▸ **DATASET EXTRACT**:

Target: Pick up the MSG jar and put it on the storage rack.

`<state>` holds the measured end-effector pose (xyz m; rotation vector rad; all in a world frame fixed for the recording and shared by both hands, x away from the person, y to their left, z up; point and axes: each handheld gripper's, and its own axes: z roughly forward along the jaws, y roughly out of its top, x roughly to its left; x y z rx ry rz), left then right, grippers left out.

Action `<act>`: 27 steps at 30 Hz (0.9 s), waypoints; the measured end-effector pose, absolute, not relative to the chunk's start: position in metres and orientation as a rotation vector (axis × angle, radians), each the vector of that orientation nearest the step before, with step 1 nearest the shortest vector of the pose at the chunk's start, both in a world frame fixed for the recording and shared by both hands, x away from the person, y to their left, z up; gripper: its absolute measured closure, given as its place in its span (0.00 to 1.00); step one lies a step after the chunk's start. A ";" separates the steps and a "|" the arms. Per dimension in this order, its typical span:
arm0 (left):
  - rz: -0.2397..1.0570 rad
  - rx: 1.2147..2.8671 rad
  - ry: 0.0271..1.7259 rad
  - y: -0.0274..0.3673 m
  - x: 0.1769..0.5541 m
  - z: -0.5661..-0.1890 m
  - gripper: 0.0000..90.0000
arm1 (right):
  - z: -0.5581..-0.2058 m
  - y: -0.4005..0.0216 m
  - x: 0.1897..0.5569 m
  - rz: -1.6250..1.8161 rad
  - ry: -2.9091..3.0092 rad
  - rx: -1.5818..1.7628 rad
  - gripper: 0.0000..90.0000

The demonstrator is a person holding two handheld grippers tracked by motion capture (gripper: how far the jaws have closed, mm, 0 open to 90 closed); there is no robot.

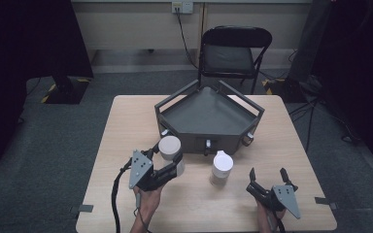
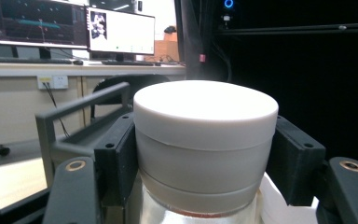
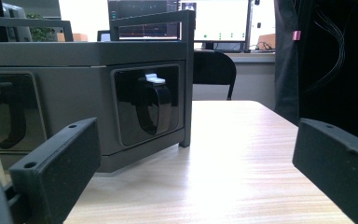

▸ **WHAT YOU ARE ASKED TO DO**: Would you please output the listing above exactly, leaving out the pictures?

▸ **ANSWER SPACE**:
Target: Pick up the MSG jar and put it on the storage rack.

`<state>` holds the measured end-effector pose (xyz m; rotation vector rad; all in a world frame fixed for the recording and shared by both hands, x away from the person, y to their left, z up; point and axes: each handheld gripper's, and its own axes: z roughly forward along the jaws, y roughly out of its top, x roughly to its left; x y z rx ry rz), left then right, grippers left out.

Action `<act>`: 27 steps at 30 Hz (0.9 s), waypoints; the measured end-effector pose, absolute, not relative to the chunk's start: position in metres and orientation as a rotation vector (axis × angle, radians), each the vector of that orientation nearest the step before, with step 1 nearest the shortest vector of the pose at the chunk's start, both in a world frame fixed for the recording and shared by both hands, x away from the person, y to their left, z up; gripper: its absolute measured closure, given as its place in its span (0.00 to 1.00); step one lies a step after the chunk's start. A ";" separates the steps and a "|" the arms. Per dimension in this order, its typical span:
arm0 (left):
  - rz: -0.2397..1.0570 rad
  - rx: 1.2147..2.8671 rad
  - ry: 0.0271..1.7259 rad
  - y: -0.0274..0.3673 m
  - x: 0.1769..0.5541 m
  - z: -0.5661..-0.1890 m
  - gripper: 0.0000..90.0000
arm1 (right):
  - z: -0.5581..-0.2058 m
  - y: -0.4005..0.0216 m
  - x: 0.1897..0.5569 m
  - rz: -1.6250..1.8161 rad
  - ry: -2.9091..3.0092 rad
  - rx: -1.5818..1.7628 rad
  - gripper: 0.0000..90.0000

The demonstrator is a person holding two handheld grippers tracked by motion capture (gripper: how far the jaws have closed, mm, 0 open to 90 closed); there is no robot.

Nothing else is left to add to this answer.